Whenever a picture appears, leave it out while repeating all the other data exactly.

*** Opening of Dataset extract ***

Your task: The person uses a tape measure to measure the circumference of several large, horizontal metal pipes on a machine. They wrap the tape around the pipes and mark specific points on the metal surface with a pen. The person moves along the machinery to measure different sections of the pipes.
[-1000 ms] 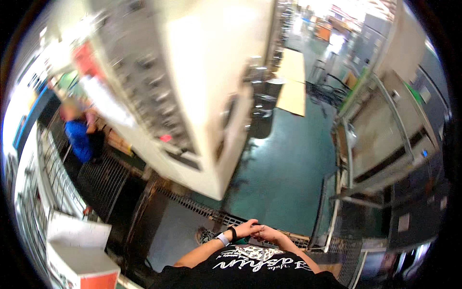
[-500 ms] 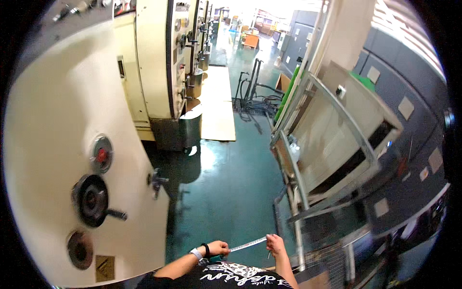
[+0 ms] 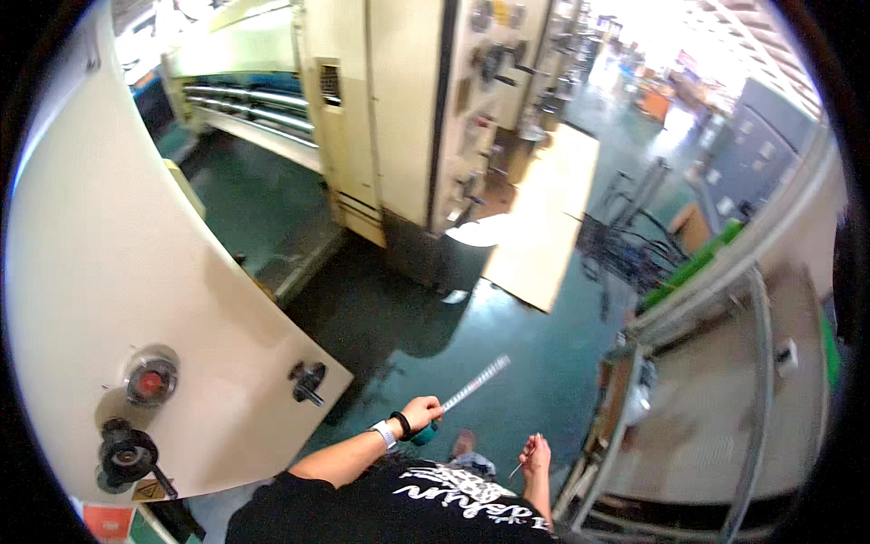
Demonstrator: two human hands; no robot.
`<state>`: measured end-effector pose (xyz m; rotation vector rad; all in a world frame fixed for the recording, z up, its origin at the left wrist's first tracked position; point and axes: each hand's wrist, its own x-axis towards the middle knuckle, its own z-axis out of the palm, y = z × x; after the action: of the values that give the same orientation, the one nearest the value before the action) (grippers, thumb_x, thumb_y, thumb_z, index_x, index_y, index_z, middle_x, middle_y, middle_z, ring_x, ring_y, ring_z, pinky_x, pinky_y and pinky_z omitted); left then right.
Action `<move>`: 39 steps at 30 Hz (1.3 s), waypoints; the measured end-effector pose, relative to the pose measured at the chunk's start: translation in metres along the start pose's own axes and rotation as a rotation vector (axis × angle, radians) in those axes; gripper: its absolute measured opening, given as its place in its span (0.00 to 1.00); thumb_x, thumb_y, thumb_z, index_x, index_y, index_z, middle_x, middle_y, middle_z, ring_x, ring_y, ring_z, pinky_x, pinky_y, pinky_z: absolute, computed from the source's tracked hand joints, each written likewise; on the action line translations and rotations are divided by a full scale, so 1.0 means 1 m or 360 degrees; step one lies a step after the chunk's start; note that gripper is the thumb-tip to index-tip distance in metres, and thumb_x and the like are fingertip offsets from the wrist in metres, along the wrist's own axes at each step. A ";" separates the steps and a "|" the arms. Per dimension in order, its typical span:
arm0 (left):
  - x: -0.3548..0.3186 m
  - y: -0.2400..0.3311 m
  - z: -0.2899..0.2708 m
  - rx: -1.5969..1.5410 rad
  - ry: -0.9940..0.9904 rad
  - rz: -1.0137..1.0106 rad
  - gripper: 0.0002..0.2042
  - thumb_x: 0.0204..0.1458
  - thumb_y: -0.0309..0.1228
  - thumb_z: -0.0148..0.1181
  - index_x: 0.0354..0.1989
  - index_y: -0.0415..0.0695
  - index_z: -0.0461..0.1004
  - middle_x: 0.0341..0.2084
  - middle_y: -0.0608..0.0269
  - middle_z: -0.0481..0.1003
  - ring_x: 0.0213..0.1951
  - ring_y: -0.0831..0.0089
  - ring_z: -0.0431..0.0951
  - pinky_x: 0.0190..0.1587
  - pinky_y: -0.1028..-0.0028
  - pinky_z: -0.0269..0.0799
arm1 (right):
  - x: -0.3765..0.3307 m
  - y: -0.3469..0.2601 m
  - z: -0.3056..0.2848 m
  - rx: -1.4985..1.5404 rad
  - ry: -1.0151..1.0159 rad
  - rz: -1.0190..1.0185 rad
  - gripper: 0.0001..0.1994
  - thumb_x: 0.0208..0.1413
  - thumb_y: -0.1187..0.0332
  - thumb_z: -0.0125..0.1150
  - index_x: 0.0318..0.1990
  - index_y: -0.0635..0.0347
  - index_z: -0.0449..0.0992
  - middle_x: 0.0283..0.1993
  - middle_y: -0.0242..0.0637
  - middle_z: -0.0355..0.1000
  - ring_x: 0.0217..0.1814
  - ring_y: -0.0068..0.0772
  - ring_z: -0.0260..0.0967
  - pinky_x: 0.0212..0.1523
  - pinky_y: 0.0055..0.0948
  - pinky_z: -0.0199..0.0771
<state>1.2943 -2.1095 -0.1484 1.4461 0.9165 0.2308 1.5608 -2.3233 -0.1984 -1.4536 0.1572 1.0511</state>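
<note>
My left hand (image 3: 421, 414), with a black band and a white watch at its wrist, is closed around a tape measure. The tape's dark green case (image 3: 424, 434) shows under my fingers. A white length of measuring blade (image 3: 475, 384) sticks out forward and to the right, its far end free in the air. Lower right, my right hand (image 3: 536, 455) is raised with its fingers pinched together, apart from the blade. From it a thin, pale, stick-like thing (image 3: 516, 471) points down and left; its kind is too small to make out.
On the left stands a cream machine panel (image 3: 245, 363) with a black handwheel (image 3: 128, 455) and a small knob (image 3: 309, 381). Ahead, a long pale board (image 3: 544, 227) lies on the green floor beside more machine units. A metal frame (image 3: 761, 363) rises at the right.
My right hand has let go of the blade's end, which now points forward freely. My left hand has moved up and forward. The view has swung left, showing more of the machine's side.
</note>
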 end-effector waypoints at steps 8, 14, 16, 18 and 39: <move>0.061 0.027 -0.117 -0.1102 0.0947 -0.0165 0.06 0.52 0.27 0.51 0.26 0.40 0.68 0.22 0.61 0.73 0.23 0.75 0.73 0.27 0.76 0.68 | 0.140 -0.098 0.296 -0.0621 -0.1054 0.0070 0.08 0.55 0.65 0.44 0.30 0.58 0.67 0.21 0.29 0.60 0.17 0.21 0.54 0.15 0.21 0.53; 0.133 0.032 -0.188 -0.1497 0.1275 -0.0155 0.06 0.53 0.27 0.50 0.26 0.39 0.67 0.21 0.59 0.72 0.21 0.72 0.73 0.25 0.73 0.70 | 0.188 -0.102 0.463 -0.0651 -0.1085 0.0399 0.07 0.51 0.65 0.46 0.29 0.57 0.68 0.20 0.30 0.62 0.17 0.23 0.56 0.15 0.23 0.53; 0.150 0.053 -0.224 -0.1545 0.1369 -0.0133 0.05 0.52 0.26 0.50 0.27 0.38 0.67 0.22 0.60 0.72 0.22 0.71 0.73 0.25 0.73 0.71 | 0.201 -0.099 0.507 -0.0810 -0.1153 0.0522 0.09 0.54 0.63 0.41 0.29 0.55 0.68 0.21 0.30 0.62 0.17 0.24 0.56 0.15 0.23 0.53; 0.161 0.055 -0.259 -0.1479 0.1447 0.0169 0.05 0.53 0.26 0.50 0.28 0.38 0.68 0.22 0.60 0.72 0.22 0.71 0.73 0.25 0.73 0.71 | 0.211 -0.087 0.557 -0.1145 -0.1346 0.0641 0.11 0.55 0.62 0.41 0.28 0.56 0.68 0.21 0.30 0.62 0.17 0.23 0.56 0.15 0.24 0.54; 0.172 0.035 -0.697 -0.1520 0.2309 -0.0047 0.09 0.54 0.30 0.51 0.29 0.36 0.69 0.26 0.58 0.73 0.25 0.72 0.74 0.30 0.71 0.70 | 0.218 0.137 1.124 -0.2287 -0.2371 0.0436 0.07 0.50 0.67 0.54 0.26 0.60 0.73 0.23 0.30 0.67 0.23 0.24 0.62 0.23 0.25 0.61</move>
<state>0.9652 -1.4734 -0.0907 0.1705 1.5969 1.5769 1.0405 -1.2944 -0.2282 -1.3121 -1.8115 2.4112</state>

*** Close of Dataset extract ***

■ Expected output:
Your task: The person uses a tape measure to measure the circumference of several large, horizontal metal pipes on a machine. They wrap the tape around the pipes and mark specific points on the metal surface with a pen. The person moves along the machinery to measure different sections of the pipes.
[-1000 ms] 
[-500 ms] 
[+0 ms] 
Demonstrator: two human hands; no robot.
`<state>`: measured end-effector pose (xyz m; rotation vector rad; all in a world frame fixed for the recording, z up, its origin at the left wrist's first tracked position; point and axes: each hand's wrist, its own x-axis towards the middle knuckle, its own z-axis out of the palm, y = z × x; after the action: of the values that give the same orientation, the one nearest the value before the action) (grippers, thumb_x, thumb_y, thumb_z, index_x, index_y, index_z, middle_x, middle_y, middle_z, ring_x, ring_y, ring_z, pinky_x, pinky_y and pinky_z omitted); left then right.
Action `<move>`: 39 steps at 30 Hz (1.3 s), waypoints; the measured end-effector pose, relative to the pose measured at the chunk's start: translation in metres along the start pose's own axes and rotation as a rotation vector (axis × angle, radians) in those axes; gripper: its absolute measured opening, given as its place in its span (0.00 to 1.00); thumb_x, thumb_y, thumb_z, index_x, index_y, index_z, middle_x, middle_y, middle_z, ring_x, ring_y, ring_z, pinky_x, pinky_y, pinky_z: absolute, computed from the source's tracked hand joints, each written likewise; on the action line translations and rotations are divided by a full scale, so 1.0 means 1 m or 360 degrees; step one lies a step after the chunk's start; note that gripper is the thumb-tip to index-tip distance in metres, and thumb_x and the like are fingertip offsets from the wrist in metres, along the wrist's own axes at each step. A ";" separates the steps and a "|" the arms. Per dimension in order, its typical span:
arm0 (left):
  - x: -0.3548..0.3186 m
  - y: -0.2400..0.3311 m
  - z: -0.2899..0.2708 m
  - rx: -1.5969..1.5410 rad
  - ry: -0.9940..0.9904 rad
  - rz: -1.0137..1.0106 rad
  - gripper: 0.0002..0.2042
  - thumb_x: 0.0204..0.1458
  - thumb_y: -0.0309..0.1228
  - thumb_z: -0.0148..0.1181
  - index_x: 0.0354..0.1989
  - index_y: -0.0415..0.0695
  - index_z: -0.0461..0.1004
  - middle_x: 0.0341..0.2084
  - middle_y: -0.0608..0.0269
  - middle_z: -0.0481..0.1003
  - ring_x: 0.0213..0.1951
  - ring_y: -0.0831..0.0089
  - ring_z: -0.0431..0.0951
  - pinky_x: 0.0190..0.1587
  - pinky_y: -0.1028..-0.0028
  - pinky_z: -0.0269..0.0799
arm1 (right):
  - x: -0.3765..0.3307 m
  - y: -0.3469..0.2601 m
  - z: -0.3056..0.2848 m
  - rx: -1.4985..1.5404 rad
  - ry: -1.0151..1.0159 rad
  - rz: -1.0190..1.0185 rad
  - gripper: 0.0001..0.1994
  - thumb_x: 0.0208..0.1413
  - thumb_y: -0.1187..0.0332
  - thumb_z: -0.0125..0.1150
  - index_x: 0.0318..0.1990
  - index_y: -0.0635..0.0347
  - index_z: -0.0449..0.0992
  - middle_x: 0.0283..0.1993
  - middle_y: -0.0242..0.0637
  - middle_z: -0.0355..0.1000
  - ring_x: 0.0217..0.1814
  - ring_y: -0.0068..0.0772
  - ring_z: -0.0260..0.0967
  - pinky_x: 0.0212..0.1523
  - pinky_y: 0.0055..0.0948
  - pinky_z: -0.0199..0.0771
<state>1.2943 -2.1095 -0.1484 1.4461 0.9165 0.2308 1.5608 -2.3233 -0.1984 -1.4536 0.1572 1.0511</state>
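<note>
My left hand (image 3: 421, 414), with a black band and a white watch at its wrist, is closed around a tape measure. The tape's dark green case (image 3: 424, 434) shows under my fingers. A white length of measuring blade (image 3: 475, 384) sticks out forward and to the right, its far end free in the air. Lower right, my right hand (image 3: 536, 455) is raised with its fingers pinched together, apart from the blade. From it a thin, pale, stick-like thing (image 3: 516, 471) points down and left; its kind is too small to make out.
On the left stands a cream machine panel (image 3: 245, 363) with a black handwheel (image 3: 128, 455) and a small knob (image 3: 309, 381). Ahead, a long pale board (image 3: 544, 227) lies on the green floor beside more machine units. A metal frame (image 3: 761, 363) rises at the right.
My right hand has let go of the blade's end, which now points forward freely. My left hand has moved up and forward. The view has swung left, showing more of the machine's side.
</note>
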 end-effector waypoints at steps 8, 14, 16, 18 and 39: <move>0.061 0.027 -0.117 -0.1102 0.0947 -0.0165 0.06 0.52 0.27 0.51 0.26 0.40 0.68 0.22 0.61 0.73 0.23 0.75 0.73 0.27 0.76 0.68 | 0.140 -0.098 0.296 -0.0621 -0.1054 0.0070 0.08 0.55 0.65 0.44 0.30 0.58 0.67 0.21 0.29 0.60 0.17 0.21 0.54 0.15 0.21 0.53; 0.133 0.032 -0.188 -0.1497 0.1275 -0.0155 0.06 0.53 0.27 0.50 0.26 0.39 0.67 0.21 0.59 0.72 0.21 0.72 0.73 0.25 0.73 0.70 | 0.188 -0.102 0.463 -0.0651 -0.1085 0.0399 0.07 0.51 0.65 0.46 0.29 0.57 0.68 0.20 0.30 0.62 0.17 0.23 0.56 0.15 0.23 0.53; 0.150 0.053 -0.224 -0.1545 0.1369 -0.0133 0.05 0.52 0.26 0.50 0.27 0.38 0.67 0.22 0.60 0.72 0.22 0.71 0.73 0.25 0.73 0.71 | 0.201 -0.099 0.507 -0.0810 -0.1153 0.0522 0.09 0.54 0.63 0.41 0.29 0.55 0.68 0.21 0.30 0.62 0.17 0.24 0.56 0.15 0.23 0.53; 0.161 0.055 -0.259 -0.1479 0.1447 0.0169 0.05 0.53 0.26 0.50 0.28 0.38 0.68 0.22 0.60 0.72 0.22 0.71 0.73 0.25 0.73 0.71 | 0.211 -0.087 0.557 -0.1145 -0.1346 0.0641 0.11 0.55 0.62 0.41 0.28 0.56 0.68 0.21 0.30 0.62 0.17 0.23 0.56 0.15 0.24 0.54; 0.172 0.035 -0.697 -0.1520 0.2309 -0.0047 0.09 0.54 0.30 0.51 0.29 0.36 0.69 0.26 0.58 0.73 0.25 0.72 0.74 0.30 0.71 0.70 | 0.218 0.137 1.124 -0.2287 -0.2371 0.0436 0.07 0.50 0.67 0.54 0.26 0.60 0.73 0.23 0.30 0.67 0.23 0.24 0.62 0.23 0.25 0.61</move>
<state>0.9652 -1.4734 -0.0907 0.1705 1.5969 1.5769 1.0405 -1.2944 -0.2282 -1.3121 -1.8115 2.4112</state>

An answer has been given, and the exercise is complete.